Interview: Virginia Nolan

Images: Raphael Waldner / 13 Photo

Mr Rudin, you say that ADHD is not an illness, but a social construct. You'll have to explain that.

From a medical perspective, the term «illness» refers to a disorder or impairment of physiological functions that can be objectively verified. It is clear to see whether an arm is broken or an infection is present. ADHD, on the other hand, describes a deviation from a norm that is in turn shaped by social expectations.

Our view of children is deficit-oriented. We focus too much on what needs to be optimised.

It's about children who are fidgety, inattentive and impulsive.

Exactly – or rather , behaviours that are considered inappropriate or conspicuous in certain social contexts. The way we classify childish behaviour depends heavily on cultural, institutional and social factors. ADHD is therefore a socially constructed phenomenon, not a disease in the classical sense. There are no blood tests or imaging techniques that can conclusively diagnose ADHD.

Pascal Rudin is a social worker, sociologist, member of the ADHD expert group at the Federal Office of Public Health, and representative for child protection and children's rights at the United Nations in Geneva. He deals with the social, cultural and economic aspects of childhood constructs.

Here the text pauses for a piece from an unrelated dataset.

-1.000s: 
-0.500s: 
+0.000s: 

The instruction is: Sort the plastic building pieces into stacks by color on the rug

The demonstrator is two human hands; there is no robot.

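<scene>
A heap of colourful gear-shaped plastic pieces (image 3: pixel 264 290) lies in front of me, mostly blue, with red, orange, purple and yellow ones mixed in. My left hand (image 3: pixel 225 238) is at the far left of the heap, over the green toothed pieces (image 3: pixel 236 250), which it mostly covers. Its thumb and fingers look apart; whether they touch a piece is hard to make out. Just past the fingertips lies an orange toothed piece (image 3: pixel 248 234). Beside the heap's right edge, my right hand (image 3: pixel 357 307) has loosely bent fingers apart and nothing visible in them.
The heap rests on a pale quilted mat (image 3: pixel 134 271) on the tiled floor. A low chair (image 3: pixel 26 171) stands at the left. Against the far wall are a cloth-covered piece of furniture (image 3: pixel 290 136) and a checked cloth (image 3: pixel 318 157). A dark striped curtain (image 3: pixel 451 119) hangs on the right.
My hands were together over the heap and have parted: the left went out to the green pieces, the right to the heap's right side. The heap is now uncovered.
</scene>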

This is the case with most psychiatric diagnoses. Do you therefore also question the existence of personality disorders or schizophrenia?

The psyche is so complex that we will probably never be able to break it down into objectively measurable values. I am not criticising psychiatric diagnoses per se – it is the social discourse surrounding them that gives me pause for thought. This is particularly true in relation to ADHD: highly complex issues are often interpreted, abbreviated and simplified at will. Scientific findings do not support the idea that we should treat ADHD «like a broken leg», as some voices demand. There are also a few important aspects that show that the ADHD debate differs from society's approach to other psychiatric diagnoses.

Namely?

Firstly, the majority of ADHD diagnoses concern children who are in a sensitive phase of development. Secondly, expectations regarding academic performance and behaviours that are considered desirable in a school context play a key role in the diagnostic criteria. Thirdly, ADHD is treated relatively quickly with medication rather than psychotherapy. In some cantons, almost 20 per cent of boys between the ages of 11 and 15 receive psychostimulants. I think it is time to question what standards are being used as a benchmark here.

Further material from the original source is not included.